The drilling industry has never been safer, but it’s not like people working in the oil and gas industry before the turn of the century were actively looking for ways to hurt themselves on the job site. It’s like my Dad says all the time, “Corporations all want you to go home safe these days. Do they think I didn’t want to go home safe 45 years ago when I was working by myself with my welding truck?”

Advancements in safety measures have created a new niche for OEM’s (like us) to offer something valuable to the market.

  • The chance to achieve greater than ever levels of productivity
  • The ability to attract intelligent new recruits
  • The opportunity to work with sophisticated technology

It all sounds like a win-win, no-brainer development, right?

Well, as with the Brexit vote, be careful what you wish for.

Drilling Deeper into a New World

With the developments in safety features over the years, the reality is that for something shiny and new to work, normally that means something else in the industry must be pushed aside to make room.

In a lot of cases, that something else is people.

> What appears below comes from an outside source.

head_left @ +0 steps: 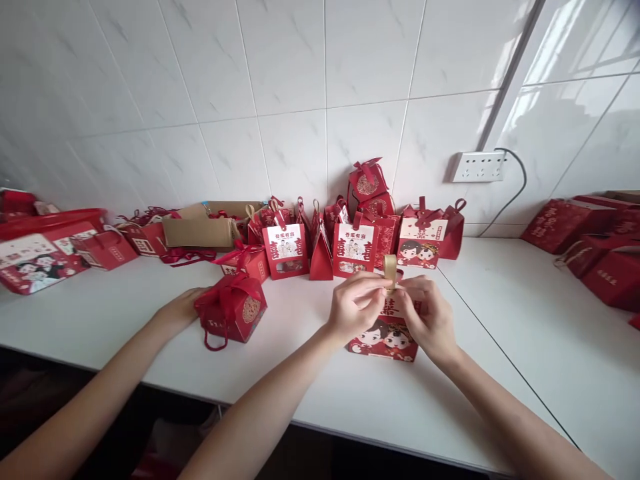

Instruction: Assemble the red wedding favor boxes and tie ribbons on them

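A red and cream gift box (383, 343) with two cartoon figures on its front stands upright before me on the white table. A gold ribbon (390, 267) rises in a loop from its top. My left hand (359, 303) pinches the ribbon's base from the left, thumb and fingertips together. From the right, my right hand (431, 320) also has its fingertips closed on the ribbon at the box's top edge, partly covering the front. The fingers hide exactly how the ribbon passes through the box.
Another person's hand (183, 310) touches a red six-sided box (233, 308) at the left. Several red gift boxes (287, 250) line the back by the tiled wall. A cardboard carton (200, 232) and red basket (55, 223) are left; more boxes (615, 277) lie right.
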Available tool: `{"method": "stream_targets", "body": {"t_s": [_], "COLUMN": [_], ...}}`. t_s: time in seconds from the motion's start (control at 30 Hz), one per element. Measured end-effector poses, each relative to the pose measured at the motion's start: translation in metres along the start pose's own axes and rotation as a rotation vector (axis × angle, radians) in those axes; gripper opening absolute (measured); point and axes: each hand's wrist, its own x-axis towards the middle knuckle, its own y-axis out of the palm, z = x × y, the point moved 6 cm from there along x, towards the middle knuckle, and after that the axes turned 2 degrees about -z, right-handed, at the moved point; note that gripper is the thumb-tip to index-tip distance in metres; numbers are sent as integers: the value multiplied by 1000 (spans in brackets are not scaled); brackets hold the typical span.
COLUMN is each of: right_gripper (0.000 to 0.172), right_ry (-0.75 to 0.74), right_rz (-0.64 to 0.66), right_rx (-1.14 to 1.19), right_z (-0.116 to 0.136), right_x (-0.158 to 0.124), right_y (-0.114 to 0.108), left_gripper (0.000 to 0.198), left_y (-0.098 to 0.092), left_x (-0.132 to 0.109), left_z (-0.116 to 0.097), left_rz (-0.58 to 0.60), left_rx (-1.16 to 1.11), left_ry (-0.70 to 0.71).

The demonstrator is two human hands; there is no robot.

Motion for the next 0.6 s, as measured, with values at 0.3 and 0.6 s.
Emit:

We’ve all spent time on a project with that guy – the person who takes safety for granted, who’s stuck in the past, and who operates as though he or she is invincible. We’ve all also seen the dangerous consequences of those attitudes.

It’s simple: eliminate those attitudes, eliminate danger in the workplace, right? Well, again, just like Brexit, the expulsion of those attitudes requires the expulsion of people. Easier said than done. Men and women working in the industry developed unique habits and became entrenched in their traditions for a reason. No matter where you’re at in your career, your methods are going to be outdated at some point, too.

Working in a safer environment is good for everyone, right? Well, not so for people who are laid off, released, fired, let go – whatever you want to call it – because they’re failed to adapt with the times.

Safety requires patience. The oil and gas industry hasn’t always been synonymous with patience. Dated values need to find a way to progress with the advancements of tomorrow, but perhaps those leading the charge into a brighter, safer future ought to be aware of the potential damage that future is bringing with it.

It’s easy to rid ourselves of outdated methods, but voting someone off the island because they’re entrenched in their ways could end up being a huge loss.

Besides, we’d surely live to regret it if we made a rash decision.